I would suggest that the cars stops. The driver and passenger run at least one loop around their car (clockwise), then get back in and drive trough the intersection after all pedestrians and cyclists are gone (Pushing the car trough the intersection would be dangerous on slopes).
How ridiculous does that sound? Almost as ridiculous as that traffic sign looks. Almost, but not quite. But then it was probably designed by a car-driver and not a cyclist.

jkraus's picture

Car drivers and cyclists

Vehicle [I try to avoid the term car, as many vehicles in this province are monstrous] drivers and cyclists are not necessarily mutually exclusive. Example: watch all the monster trucks at Edworthy park that host commuter bikes for downtown workers.

ivan's picture

Justification to avoid the rules.

 Beerbelly while you may not like the cyclist disembark signs I suspect it comes from cyclist refusing to stop. In case you have never thought about it once you are off you bike (booth feet on the same side cycle) you are pedestian and now mororist have to stop for you. 

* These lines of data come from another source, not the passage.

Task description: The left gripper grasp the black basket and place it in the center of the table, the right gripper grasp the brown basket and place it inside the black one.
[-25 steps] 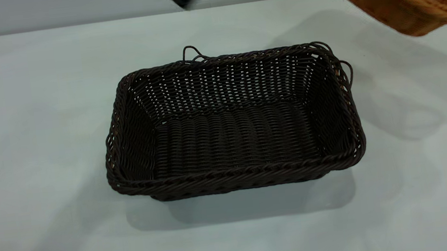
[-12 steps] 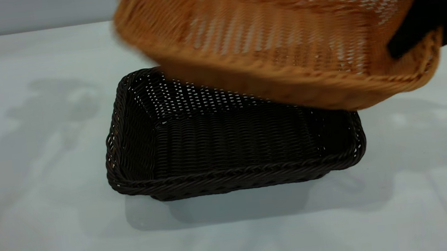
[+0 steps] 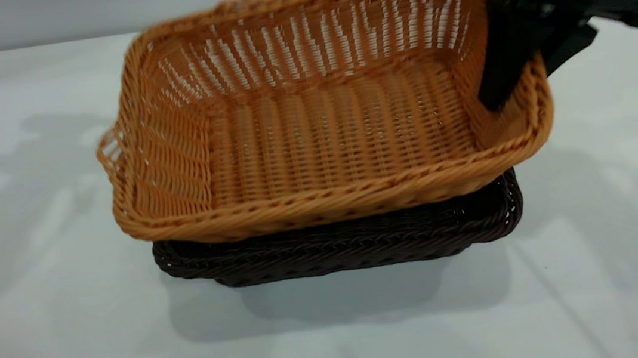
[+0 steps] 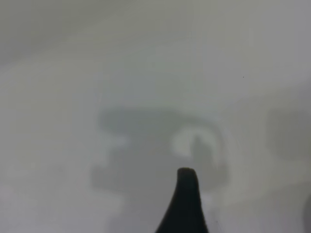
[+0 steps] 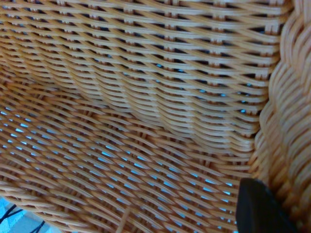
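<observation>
The right end effector (image 3: 514, 69) is clamped over the right wall of the brown basket (image 3: 314, 137), holding it tilted directly above the black basket (image 3: 338, 246) at the middle of the surface (image 3: 42, 330), while the left end effector (image 4: 182, 204) hangs over bare surface, its opening impossible to tell.

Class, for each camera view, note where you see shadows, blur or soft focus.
Exterior view: soft shadows fall on the table beneath the black basket; the right gripper and brown basket look slightly smeared. Left wrist view: everything is out of focus, with a dark blurred left gripper over shadowed tabletop. Right wrist view: the wicker weave is sharp.
</observation>
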Available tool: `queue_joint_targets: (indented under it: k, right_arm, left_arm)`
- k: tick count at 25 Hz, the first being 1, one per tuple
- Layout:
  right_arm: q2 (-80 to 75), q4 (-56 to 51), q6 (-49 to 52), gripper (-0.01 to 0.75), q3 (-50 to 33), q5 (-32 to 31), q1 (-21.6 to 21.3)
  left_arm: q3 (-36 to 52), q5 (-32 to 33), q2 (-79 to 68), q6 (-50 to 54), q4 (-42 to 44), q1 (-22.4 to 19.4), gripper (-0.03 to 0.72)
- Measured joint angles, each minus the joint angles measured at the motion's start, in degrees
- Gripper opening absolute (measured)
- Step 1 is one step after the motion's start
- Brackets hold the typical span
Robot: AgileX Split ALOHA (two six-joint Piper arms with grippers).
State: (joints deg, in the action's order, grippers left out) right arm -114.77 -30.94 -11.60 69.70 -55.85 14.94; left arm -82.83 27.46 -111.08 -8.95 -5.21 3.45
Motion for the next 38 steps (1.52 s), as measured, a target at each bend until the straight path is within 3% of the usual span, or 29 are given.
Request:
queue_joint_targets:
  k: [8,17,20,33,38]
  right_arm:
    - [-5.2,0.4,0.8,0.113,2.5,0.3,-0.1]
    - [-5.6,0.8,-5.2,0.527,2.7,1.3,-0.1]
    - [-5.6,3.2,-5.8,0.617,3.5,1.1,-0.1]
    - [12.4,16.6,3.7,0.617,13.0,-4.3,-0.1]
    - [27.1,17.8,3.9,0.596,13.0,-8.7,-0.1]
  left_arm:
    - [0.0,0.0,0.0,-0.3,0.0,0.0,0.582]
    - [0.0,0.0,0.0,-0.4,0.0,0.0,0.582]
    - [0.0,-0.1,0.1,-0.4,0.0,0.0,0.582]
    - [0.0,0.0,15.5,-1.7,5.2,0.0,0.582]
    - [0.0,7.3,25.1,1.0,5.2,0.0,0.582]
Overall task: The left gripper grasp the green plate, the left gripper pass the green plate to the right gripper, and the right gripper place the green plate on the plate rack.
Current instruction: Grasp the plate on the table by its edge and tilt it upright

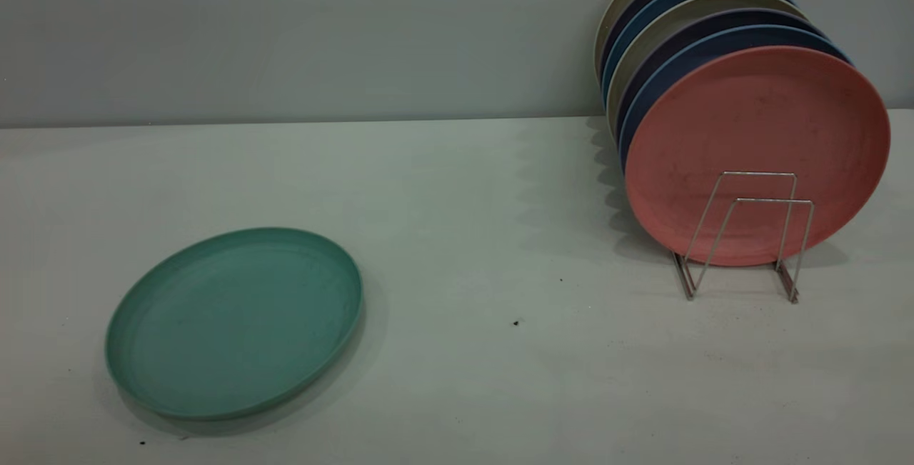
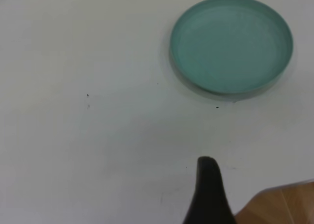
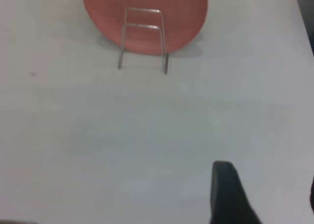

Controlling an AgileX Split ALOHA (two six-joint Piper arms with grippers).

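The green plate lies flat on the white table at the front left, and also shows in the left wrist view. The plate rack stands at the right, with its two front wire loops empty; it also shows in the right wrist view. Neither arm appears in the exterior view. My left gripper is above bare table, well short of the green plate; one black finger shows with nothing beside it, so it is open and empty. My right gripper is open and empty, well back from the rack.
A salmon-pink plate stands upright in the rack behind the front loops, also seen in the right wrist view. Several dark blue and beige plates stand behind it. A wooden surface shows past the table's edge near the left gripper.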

Here is a little clarifcation. If you are on a pathway you are not on a "highway" it governed by the City of Calgary Bylaws. This means if you are on a pathway and disobey a sign it can be enforced. The Traffic Act and the Rules of the Road are not enfocable on a pathway because it is not a "Highway" but under the Municipal Goverment Act the City of Calgary has complete authority to create and enforce any Bylaw they wish. A Highway under the Traffic act applies to any area "normally available to vehicles" so the drive though at Tim Hortons is fair game,as is your driveway if it is not gated but not City Pathways. 

The same that applies for those cyclist that put a foot down and say they are pedestrian. Does a motorcycle rider become a pedestrian when they are stoped with thier feet on the ground? Can I stick my foot out my car door (a somewhat dangerous thing to do) and now be considered a pedestrian? I suspect not. 

The saving the enviroment arguement is absolultley hillarious to me. Yes you do not consume fuel on a daily basis. Good for you. But there is energy consumed to mine and trasport and manufacture you bike. Sorry to break it to you the same goes for your tires. So yes you are cutting your carbon footprint but that does not give you the right to disobey lawful signs. 

2wheeler's picture

statute of limitations for internet reply?

Just a little more than a decade late to the game Ivan... but no worries. We all appreciate your keen understanding of the law, the creative juxtapositions, and your peculiar ways express them!  You've been away for so long, what brings you back?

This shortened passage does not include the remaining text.